# M4 : Data Transforms and Dimantionality Reduction

## Scaling
Techinique used for convert all the input variables to vary within a similar range of values.

1. Normalization: eg. MinMaxScaler - range (-1,1) or (0,1) - outlier effect still remains the same.       
    x_new = (x - xmin)/(xmax - xmin)
                  
2. Standardization: eg. Standard Scaler - range is variable, mean 0 and std of 1. - outliers are considered and skews and bell curve.        
    x_new = (x - mean)/(std)
               
3. Robust Scaler: eg. RobustScaler - bell curve with outliers scaled to be outliers in the shrinked range. bell curve is not skewed.         
    x_new = (x - median)/(Q75 - Q25)

### Robust Scaler

In [5]:
from sklearn.preprocessing import RobustScaler
from sklearn.datasets import make_classification
from sklearn.datasets import load_diabetes

X, y  = make_classification(n_samples = 1000, n_features = 20, 
                            n_informative = 10, n_classes = 4)

scaler = RobustScaler(with_centering=True, with_scaling=True)
X = scaler.fit_transform(X)

# diabetes
X, y = load_diabetes(return_X_y=True, as_frame = True)
X = scaler.fit_transform(X)


## Encoding

1. Ordinal encoding: OrdinalEncoder - natural order preserved, LabelEncoder - for single feature or target variable.
2. Nominal Encoding: OneHotEncoder - no order, Dummy Variable Encoding - removes redundancy to dome extent
3. Discretization: encoding continuos numerical values to ranked bins of discrete numbers.           
    Eg. a numerical variable between 1 and 10 can be divided into an ordinal variable with 5 labels with an ordinal relationship 1 2 3 4 5 7 8 9 10 This is called Discretization


In [8]:
from sklearn.preprocessing import OrdinalEncoder, OneHotEncoder, LabelEncoder
from sklearn.preprocessing import KBinsDiscretizer
import numpy as np, pandas as pd

X = np.array([['red'],['blue'],['green']])
encoder = OrdinalEncoder()
X_ = encoder.fit_transform(X)
print(X_)

[[2.]
 [0.]
 [1.]]


In [10]:
encoder = OneHotEncoder(sparse = False)
X_ = encoder.fit_transform(X)
print(X_)

[[0. 0. 1.]
 [1. 0. 0.]
 [0. 1. 0.]]




In [11]:
encoder = OneHotEncoder(sparse=False, drop = 'first')
X_ = encoder.fit_transform(X)
print(X_)

[[0. 1.]
 [0. 0.]
 [1. 0.]]




In [12]:
encoder = LabelEncoder()
X_ = encoder.fit_transform(X)
print(X_)

[2 0 1]


  y = column_or_1d(y, warn=True)


## Making distributions more Guassian
Removes skewness in the distribution      
Using PowerTransformer class:              
We can apply a power transform directly by calculating the log or squareroot of the variable.       
lambda values: 0.0 for log, -0.5 for reciprocal squareroot, 0.5 for squareroot, etc.         
Methods: 'box-cox' and 'yeo-johnson'

In [18]:
from sklearn.preprocessing import PowerTransformer
X, y  = make_classification(n_samples = 1000, n_features = 20, 
                            n_informative = 10, n_classes = 4)

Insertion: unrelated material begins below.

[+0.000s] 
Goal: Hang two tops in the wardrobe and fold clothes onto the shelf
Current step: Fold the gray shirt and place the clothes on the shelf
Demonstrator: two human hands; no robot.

trans = PowerTransformer(method = 'yeo-johnson', standardize=True)
X_ = trans.fit_transform(X)

## Changing Numerical Data Distributions

Quantile Trasform:        
The quantile function ranks or smooths out the relationship between observations
and can be mapped onto other distributions, such as the uniform or normal
distribution.

In [19]:
from sklearn.preprocessing import QuantileTransformer
trans = QuantileTransformer(n_quantiles=100, output_distribution='normal')
X_ = trans.fit_transform(X)

## Feature Engineering and Dimentionslity Reduction

### Polynomial Features

A squared or cubed version of an input variable will change the
probability distribution, separating the small and large values, a
separation that is increased with the size of the exponent
               
This separation can help some machine learning algorithms make
better predictions and is common for regression predictive modeling
tasks and generally tasks that have numerical input variables
                    
Typically linear algorithms, such as linear regression and logistic
regression, respond well to the use of polynomial input variables

In [25]:
from sklearn.preprocessing import PolynomialFeatures
trans = PolynomialFeatures(degree = 2) # will add 2 varibles for each input
print(X.shape)
X_ = trans.fit_transform(X)
print(X_.shape)

(1000, 20)
(1000, 231)


### Feature Selection

1. Wrapper method: Recursive Feature Elimination - wrapping a ML model and testing with different subsets of features.           
2. Filter method: Pearson's Correlation and Chi-squared test - scoring methods - most predictive features. 


### Matrix Factorisation

1. EigenDecomposition
2. SingularValueDecomposition
3. PrincipalComponentAnalysis


### Manifold Learning

Techniques from linear algebra can be used for dimensionality reduction           
These techniques are sometimes referred to as manifold learning and are used to
create a low dimensional projection of high dimensional data, often for the
purposes of data visualization

      
Examples of manifold learning techniques include 
- Kohonen Self Organizing Map ( SOM)
- Sammons Mapping 
- Multidimensional Scaling ( MDS)
- t distributed Stochastic Neighbor Embedding (t SNE)

### Autoencoder Method

Autoencoders involves in framing a self supervised learning problem
where a model must reproduce the input correctly

A network model is used that seeks to compress the data flow to a
bottleneck layer with far fewer dimensions than the original input data

The part of the model prior to and including the bottleneck is referred
to as the encoder, and the part of the model that reads the bottleneck
output and reconstructs the input is called the decoder

### Linear Discriminant Analysis
Specifically the model seeks to find a linear combination of input
variables that achieves the maximum separation for samples between
classes (class centroids or means) and the minimum separation of
samples within each class